More broadly, people often waited too long to see a doctor because they tried home remedies first, and hospitals have struggled to care for the severely ill because they admit too many mild cases, said David Mercer, head of the communicable-disease unit in the WHO’s Europe office.
Conveying accurate information to the public is another challenge in the region, he said. In some countries, especially the authoritarian states of Central Asia, officials are accustomed to concealing disease outbreaks, while in others, the free press is a relatively new institution and media outlets dwell on conspiracy theories. “It’s like dealing with English tabloids all the time,” Mercer said.
Yevgeny Komarovsky, a pediatrician and popular author in Ukraine, said the media here so sensationalized the outbreak that “we should also be counting casualties from heart attacks and high blood pressure due to the panic.” He recalled a five-hour television special in which a series of ill-informed politicians were interviewed instead of medical experts, calling it “a concentration of stupidity.”
“I felt ashamed for my country,” he said, noting that one presidential candidate complained about shortages of an ointment with no proven effect and another suggested that the plague had hit Ukraine.

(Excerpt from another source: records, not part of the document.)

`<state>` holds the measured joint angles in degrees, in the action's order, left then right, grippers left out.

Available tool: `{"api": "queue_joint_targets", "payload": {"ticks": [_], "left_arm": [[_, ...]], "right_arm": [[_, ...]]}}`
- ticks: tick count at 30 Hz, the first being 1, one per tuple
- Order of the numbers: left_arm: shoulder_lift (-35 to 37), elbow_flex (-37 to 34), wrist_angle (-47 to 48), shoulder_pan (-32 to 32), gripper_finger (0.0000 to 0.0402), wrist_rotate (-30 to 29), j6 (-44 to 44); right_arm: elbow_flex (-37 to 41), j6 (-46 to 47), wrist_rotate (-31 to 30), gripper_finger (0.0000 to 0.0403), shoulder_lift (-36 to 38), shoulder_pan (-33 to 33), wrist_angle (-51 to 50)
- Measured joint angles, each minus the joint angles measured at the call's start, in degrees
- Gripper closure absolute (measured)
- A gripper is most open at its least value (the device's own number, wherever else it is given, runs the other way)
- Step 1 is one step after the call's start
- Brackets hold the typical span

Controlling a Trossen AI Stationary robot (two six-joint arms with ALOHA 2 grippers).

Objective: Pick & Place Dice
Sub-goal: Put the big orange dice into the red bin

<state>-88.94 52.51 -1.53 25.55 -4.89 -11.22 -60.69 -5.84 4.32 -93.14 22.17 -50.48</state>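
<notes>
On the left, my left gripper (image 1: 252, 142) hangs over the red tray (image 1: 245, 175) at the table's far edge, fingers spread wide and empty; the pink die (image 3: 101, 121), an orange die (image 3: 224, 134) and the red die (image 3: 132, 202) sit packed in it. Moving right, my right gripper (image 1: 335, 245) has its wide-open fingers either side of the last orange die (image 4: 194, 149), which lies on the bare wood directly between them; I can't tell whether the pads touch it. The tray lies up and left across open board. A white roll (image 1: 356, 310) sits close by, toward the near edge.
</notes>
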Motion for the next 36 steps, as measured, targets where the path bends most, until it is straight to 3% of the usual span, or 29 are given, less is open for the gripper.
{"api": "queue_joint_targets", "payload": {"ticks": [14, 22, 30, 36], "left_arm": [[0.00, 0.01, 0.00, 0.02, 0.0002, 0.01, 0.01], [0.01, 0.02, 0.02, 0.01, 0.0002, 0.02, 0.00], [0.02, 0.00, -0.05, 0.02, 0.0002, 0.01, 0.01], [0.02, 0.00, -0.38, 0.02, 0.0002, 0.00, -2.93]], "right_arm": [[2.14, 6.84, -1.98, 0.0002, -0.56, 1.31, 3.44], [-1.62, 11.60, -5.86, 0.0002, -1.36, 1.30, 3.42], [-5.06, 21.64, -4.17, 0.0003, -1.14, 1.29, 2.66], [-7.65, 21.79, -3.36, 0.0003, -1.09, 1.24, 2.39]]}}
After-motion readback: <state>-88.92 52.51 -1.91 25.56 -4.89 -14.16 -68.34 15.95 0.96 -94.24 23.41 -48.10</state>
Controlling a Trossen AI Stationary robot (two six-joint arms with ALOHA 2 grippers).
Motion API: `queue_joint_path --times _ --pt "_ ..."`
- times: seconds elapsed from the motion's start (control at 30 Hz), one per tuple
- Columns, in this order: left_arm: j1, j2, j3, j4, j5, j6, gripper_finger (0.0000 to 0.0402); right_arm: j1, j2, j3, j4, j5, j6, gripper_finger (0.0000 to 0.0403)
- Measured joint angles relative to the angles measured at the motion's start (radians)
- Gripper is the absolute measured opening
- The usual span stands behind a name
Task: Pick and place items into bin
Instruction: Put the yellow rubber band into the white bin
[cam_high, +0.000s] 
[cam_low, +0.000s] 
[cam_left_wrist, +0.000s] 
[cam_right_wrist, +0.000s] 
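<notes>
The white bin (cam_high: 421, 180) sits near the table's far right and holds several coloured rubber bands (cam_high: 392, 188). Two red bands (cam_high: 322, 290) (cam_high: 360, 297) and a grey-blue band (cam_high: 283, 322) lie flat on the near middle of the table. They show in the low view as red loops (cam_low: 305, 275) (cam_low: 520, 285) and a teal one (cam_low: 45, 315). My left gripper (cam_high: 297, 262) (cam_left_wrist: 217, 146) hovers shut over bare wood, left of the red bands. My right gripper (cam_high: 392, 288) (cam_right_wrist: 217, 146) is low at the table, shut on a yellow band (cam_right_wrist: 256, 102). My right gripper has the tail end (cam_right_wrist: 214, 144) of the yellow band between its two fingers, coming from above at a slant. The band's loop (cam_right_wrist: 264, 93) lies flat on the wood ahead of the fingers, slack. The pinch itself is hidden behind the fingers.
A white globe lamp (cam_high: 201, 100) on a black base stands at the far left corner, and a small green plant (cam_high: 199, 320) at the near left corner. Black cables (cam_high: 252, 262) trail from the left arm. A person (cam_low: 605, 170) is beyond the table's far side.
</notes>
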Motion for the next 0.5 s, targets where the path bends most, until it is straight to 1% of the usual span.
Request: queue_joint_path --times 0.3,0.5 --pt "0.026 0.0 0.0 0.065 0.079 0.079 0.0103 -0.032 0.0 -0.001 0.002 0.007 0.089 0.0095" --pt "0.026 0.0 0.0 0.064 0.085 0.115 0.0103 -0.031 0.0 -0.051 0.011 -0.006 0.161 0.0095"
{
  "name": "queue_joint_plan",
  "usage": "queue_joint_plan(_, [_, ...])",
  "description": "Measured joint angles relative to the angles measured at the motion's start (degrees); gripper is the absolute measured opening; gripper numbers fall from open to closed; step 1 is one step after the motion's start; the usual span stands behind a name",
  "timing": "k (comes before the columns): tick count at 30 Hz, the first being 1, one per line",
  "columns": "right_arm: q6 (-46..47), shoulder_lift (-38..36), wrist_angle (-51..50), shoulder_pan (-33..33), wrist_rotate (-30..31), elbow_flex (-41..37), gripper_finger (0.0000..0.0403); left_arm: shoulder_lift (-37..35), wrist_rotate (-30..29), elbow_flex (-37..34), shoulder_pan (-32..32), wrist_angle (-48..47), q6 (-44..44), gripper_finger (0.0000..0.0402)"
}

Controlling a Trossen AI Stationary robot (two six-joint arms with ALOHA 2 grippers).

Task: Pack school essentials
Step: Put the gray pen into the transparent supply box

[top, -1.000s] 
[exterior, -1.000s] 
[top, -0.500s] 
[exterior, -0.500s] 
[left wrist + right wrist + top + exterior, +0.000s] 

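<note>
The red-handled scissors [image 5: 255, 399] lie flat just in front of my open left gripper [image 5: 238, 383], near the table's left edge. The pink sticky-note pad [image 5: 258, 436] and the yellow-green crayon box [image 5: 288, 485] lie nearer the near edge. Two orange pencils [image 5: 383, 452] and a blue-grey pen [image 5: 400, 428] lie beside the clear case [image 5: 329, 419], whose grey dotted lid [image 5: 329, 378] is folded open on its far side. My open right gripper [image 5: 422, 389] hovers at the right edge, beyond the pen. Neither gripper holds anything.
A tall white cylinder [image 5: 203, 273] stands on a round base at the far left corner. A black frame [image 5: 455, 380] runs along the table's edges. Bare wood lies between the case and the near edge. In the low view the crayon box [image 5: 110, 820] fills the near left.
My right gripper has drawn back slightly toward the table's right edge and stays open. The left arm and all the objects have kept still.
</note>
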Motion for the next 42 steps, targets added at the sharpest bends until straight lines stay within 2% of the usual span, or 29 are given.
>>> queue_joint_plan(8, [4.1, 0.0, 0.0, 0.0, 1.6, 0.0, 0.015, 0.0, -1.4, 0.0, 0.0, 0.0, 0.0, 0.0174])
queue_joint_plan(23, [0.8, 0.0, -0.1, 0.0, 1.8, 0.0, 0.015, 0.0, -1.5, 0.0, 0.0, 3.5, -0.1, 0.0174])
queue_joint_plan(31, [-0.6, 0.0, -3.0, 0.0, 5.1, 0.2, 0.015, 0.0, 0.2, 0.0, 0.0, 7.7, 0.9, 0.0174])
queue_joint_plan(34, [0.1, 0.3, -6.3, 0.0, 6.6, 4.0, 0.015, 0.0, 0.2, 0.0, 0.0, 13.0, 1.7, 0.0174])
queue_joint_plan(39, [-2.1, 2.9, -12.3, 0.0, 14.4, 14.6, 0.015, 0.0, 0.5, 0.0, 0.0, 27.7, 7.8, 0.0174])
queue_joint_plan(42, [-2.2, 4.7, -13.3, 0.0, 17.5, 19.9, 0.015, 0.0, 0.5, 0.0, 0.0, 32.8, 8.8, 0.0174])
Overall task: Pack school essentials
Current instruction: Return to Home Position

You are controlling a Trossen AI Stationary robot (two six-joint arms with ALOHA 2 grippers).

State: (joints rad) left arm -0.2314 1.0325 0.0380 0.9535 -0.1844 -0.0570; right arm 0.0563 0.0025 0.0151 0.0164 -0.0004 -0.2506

One result of the mistrust in government is deep skepticism about immunization in general and the swine flu vaccine in particular. The sentiment is common in Eastern Europe and Russia, where people express doubts about the safety of state supplies and suspicions of corrupt deals with drug firms. But it is particularly intense in Ukraine, with parents often paying doctors to falsify their children’s immunization records.
Confidence in even the WHO was shaken last year after the death of a teenager who had received a measles shot during one of the organization’s immunization drives. The WHO said he died of meningitis, but the opposition blamed the vaccine. Some Ukrainian experts concurred, and a deputy health minister was arrested.
Many doctors accuse Ukraine’s leaders of refusing to dispel the public’s vaccine concerns. Others say the fears are justified.
“You can afford the luxury of trusting your government and health authorities,” said Natalya Kolomiyets, a pediatric surgeon and leader of an anti-vaccine group. “But here, in this country of constant revolution, we can’t.”
Special correspondent John Pancake contributed to this report.